The oversize screenings (FSC), cleaned of metal fractions, normally sent in bulk to the RDF production plant, can alternatively be packed in bales through a baling and filming process. In the press, the material is conditioned in bales tied with wire and then a filming machine protects the bales with plastic film.
Separation of metal fractions on the over screen stream leaving the rotary screen. Ferrous metals, intercepted by a permanent magnet, and non-ferrous metals, collected with an eddy current separator (ECS), are subsequently sent for recovery.
A further, non-compulsory, aerobic maturation and screening process, to which part of the under screen fraction can be submitted for the production of RBM for recovery.
Why you have to choose an industrial shredder?
The industrial shredding process is usually used for certain purposes, such as:
Space and volume savings before material is sent to landfill.
Material recovery through the recycling stages of metals and substances such as plastic and paper
Preparing the material for the combustion process
Sorting of waste in order to remove any component that may cause damage during a secondary process and separation of liquids from solids
The decision to use an industrial shredder can be guided by several factors, such as the need to dispose of bulky waste of various kinds. Shredders are also used for fragmenting common materials, such as plastics, and for preparing these materials for blowing and/or injection moulding processes. Industrial shredders also contribute to the preparation of plastics for extrusion processes.
All electrical and electronic equipment, which is classified as WEEE (computers, printers, photocopiers, cookers, dishwashers, mobile phones and other household electronic waste), as well as both domestic and industrial refrigerators and air conditioning equipment, can also undergo shredding processes. In general, the use of shredders contributes to the reduction of the size of the waste that will then have to be disposed of.
Of all the types of shredding, the most profitable in economic terms is the processing of plastics, the waste produced in the largest quantities on Earth.
The result of the shredding process is usually a defibrated and irregular product in terms of size and quality. The product resulting from the shredding processes is usable for material recycling activities and not always for energy production.
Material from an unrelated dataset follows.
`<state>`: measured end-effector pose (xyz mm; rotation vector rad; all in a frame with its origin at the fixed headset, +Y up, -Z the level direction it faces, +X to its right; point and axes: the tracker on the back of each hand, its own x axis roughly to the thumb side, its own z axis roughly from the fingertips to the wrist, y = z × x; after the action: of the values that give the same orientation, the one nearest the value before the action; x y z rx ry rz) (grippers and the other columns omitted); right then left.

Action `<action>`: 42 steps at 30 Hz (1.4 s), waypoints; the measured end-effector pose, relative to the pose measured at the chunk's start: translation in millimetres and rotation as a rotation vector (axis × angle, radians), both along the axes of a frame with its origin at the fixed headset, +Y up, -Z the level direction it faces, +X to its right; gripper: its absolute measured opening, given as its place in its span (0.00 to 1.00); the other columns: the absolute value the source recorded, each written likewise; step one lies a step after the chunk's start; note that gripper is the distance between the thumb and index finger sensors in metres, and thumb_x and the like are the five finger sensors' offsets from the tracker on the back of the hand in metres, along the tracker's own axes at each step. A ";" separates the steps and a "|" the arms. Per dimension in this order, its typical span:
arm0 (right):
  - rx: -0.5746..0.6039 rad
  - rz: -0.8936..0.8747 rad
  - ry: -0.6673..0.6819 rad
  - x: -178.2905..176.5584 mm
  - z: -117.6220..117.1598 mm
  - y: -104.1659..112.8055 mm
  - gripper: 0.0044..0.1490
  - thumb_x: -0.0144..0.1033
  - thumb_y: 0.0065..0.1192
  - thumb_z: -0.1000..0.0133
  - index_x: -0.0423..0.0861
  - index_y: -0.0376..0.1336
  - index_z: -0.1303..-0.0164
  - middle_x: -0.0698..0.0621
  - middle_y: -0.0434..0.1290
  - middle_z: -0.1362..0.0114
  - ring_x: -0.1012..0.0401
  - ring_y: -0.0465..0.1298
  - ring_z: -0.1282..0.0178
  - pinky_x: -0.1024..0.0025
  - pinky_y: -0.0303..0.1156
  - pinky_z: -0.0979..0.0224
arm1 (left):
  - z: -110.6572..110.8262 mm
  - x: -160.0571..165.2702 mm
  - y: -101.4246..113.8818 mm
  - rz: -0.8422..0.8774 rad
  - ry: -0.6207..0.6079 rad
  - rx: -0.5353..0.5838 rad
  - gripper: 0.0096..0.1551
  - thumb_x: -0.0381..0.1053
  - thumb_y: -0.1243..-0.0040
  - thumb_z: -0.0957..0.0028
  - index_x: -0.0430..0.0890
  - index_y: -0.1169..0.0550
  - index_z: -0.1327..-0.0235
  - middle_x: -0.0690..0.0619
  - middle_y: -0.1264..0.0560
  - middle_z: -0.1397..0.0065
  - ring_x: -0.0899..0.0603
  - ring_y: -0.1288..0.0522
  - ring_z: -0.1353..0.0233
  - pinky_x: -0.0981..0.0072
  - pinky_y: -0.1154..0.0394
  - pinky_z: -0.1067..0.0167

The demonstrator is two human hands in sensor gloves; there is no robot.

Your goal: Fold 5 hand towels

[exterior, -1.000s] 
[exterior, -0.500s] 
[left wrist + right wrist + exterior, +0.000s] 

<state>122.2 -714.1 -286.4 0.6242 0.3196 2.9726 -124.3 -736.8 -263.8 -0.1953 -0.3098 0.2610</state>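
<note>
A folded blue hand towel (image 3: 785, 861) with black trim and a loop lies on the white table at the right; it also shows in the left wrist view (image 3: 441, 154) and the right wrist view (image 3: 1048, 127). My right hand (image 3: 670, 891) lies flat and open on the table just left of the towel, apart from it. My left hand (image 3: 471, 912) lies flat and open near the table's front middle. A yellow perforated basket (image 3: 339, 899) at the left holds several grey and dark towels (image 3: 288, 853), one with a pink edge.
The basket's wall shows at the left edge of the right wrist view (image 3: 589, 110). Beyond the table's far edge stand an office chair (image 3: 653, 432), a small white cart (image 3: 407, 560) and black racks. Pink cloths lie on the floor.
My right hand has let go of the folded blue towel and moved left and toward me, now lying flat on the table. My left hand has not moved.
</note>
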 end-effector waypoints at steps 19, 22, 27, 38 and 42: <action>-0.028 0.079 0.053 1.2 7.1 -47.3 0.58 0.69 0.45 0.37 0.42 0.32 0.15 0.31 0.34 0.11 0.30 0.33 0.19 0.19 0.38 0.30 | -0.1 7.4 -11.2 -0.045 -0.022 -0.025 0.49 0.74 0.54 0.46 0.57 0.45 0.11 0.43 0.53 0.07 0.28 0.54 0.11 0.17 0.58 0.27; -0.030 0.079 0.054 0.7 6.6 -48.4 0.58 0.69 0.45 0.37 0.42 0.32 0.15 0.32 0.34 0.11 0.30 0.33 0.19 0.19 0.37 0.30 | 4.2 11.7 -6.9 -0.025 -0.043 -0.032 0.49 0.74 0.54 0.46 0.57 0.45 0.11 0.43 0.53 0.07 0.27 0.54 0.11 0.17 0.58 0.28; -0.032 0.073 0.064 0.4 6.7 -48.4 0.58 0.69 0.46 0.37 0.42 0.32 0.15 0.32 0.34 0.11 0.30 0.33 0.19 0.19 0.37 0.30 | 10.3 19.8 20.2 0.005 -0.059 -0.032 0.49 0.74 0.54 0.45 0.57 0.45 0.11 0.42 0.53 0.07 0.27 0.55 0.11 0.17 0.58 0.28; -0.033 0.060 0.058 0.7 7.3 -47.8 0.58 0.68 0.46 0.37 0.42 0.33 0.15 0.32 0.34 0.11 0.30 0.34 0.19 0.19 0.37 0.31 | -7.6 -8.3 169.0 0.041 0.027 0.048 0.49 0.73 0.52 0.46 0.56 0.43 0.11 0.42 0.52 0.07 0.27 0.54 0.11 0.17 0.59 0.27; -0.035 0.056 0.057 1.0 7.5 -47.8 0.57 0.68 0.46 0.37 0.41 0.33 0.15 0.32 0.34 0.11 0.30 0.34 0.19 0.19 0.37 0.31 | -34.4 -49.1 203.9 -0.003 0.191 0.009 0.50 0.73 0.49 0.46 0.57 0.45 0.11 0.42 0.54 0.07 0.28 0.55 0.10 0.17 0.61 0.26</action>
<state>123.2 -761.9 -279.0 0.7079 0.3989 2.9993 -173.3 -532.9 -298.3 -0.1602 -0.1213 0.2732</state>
Shredders’ maintenance mainly concerns the health of the blades that make up the different shafts that make up the structure. The more shafts are used to build the shredder structure, the greater is the number of blades that need to be polished and sharpened to keep the shredder running efficiently. Maintenance is usually one of the services provided directly by the shredder manufacturer.
In addition to maintenance, also services of customer care, after-sale and replacement of original parts can be provided.